TASK INSTRUCTIONS>
What lines below contain the string "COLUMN"? List them all.

********

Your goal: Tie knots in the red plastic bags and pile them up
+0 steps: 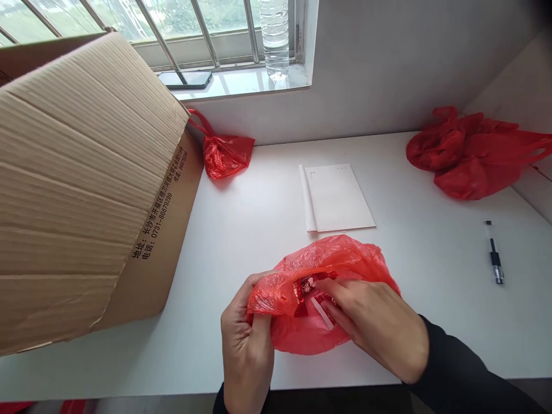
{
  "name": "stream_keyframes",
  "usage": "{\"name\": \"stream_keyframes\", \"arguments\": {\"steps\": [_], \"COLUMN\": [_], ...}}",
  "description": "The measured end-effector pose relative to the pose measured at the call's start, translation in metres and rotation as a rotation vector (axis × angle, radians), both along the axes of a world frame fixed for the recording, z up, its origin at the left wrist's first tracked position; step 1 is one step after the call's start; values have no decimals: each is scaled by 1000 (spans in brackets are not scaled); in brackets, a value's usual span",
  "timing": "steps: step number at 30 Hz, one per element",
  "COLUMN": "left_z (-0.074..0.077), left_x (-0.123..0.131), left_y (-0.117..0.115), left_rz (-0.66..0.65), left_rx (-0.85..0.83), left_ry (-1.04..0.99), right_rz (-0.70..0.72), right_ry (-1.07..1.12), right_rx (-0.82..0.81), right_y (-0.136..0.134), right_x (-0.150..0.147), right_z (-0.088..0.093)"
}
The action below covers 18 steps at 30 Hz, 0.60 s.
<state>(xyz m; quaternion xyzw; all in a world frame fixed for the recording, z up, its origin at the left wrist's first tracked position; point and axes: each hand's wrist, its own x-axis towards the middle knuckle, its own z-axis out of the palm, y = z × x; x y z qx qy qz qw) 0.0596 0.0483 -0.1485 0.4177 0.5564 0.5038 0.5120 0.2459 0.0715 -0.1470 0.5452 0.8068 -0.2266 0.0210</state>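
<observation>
A thin red plastic bag (pixel 340 253) lies mouth-up near the table's front edge. My left hand (pixel 248 339) grips its left rim, thumb in front and fingers behind the folded plastic. Inside the bag are small shiny red wrapped packets (pixel 307 286), one with a pale strip along it. My right hand (pixel 379 322) reaches into the mouth from the right, its finger and thumb closed around the red packet with the pale strip. Some of its fingertips are hidden by the bag and the packets.
On the left stands a large open cardboard box (pixel 86 172). Behind it sits a small tied red bag (pixel 228 155). A white notepad (pixel 340 198) lies beyond my hands. At the right are a bundled red bag (pixel 470 152) and a pen (pixel 495 256). The windowsill holds a phone (pixel 190 80) and a bottle (pixel 275 40).
</observation>
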Motion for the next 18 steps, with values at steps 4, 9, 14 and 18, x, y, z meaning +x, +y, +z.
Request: {"name": "stream_keyframes", "arguments": {"steps": [4,9,14,18], "left_z": [4,16,15,18], "left_x": [-2,0,3,2], "left_y": [-2,-7,-12,-12], "left_rz": [15,103,20,-31], "left_rx": [9,15,78,48], "left_ry": [18,92,71,96], "right_rz": [-73,-128,-25,-107], "right_ry": [369,304,25,52], "right_rx": [285,530,517,523], "right_y": [-14,-24,-28,-30], "right_x": [15,49,81,93], "right_z": [17,15,-35,-66]}}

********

RESPONSE BOX>
  "usage": "{\"name\": \"stream_keyframes\", \"arguments\": {\"steps\": [_], \"COLUMN\": [_], ...}}",
  "COLUMN": "left_z (-0.074..0.077), left_x (-0.123..0.131), left_y (-0.117..0.115), left_rz (-0.66..0.65), left_rx (-0.85..0.83), left_ry (-1.04..0.99), right_rz (-0.70..0.72), right_ry (-1.07..1.12), right_rx (-0.82..0.81), right_y (-0.136..0.134), right_x (-0.150..0.147), right_z (-0.088..0.093)"

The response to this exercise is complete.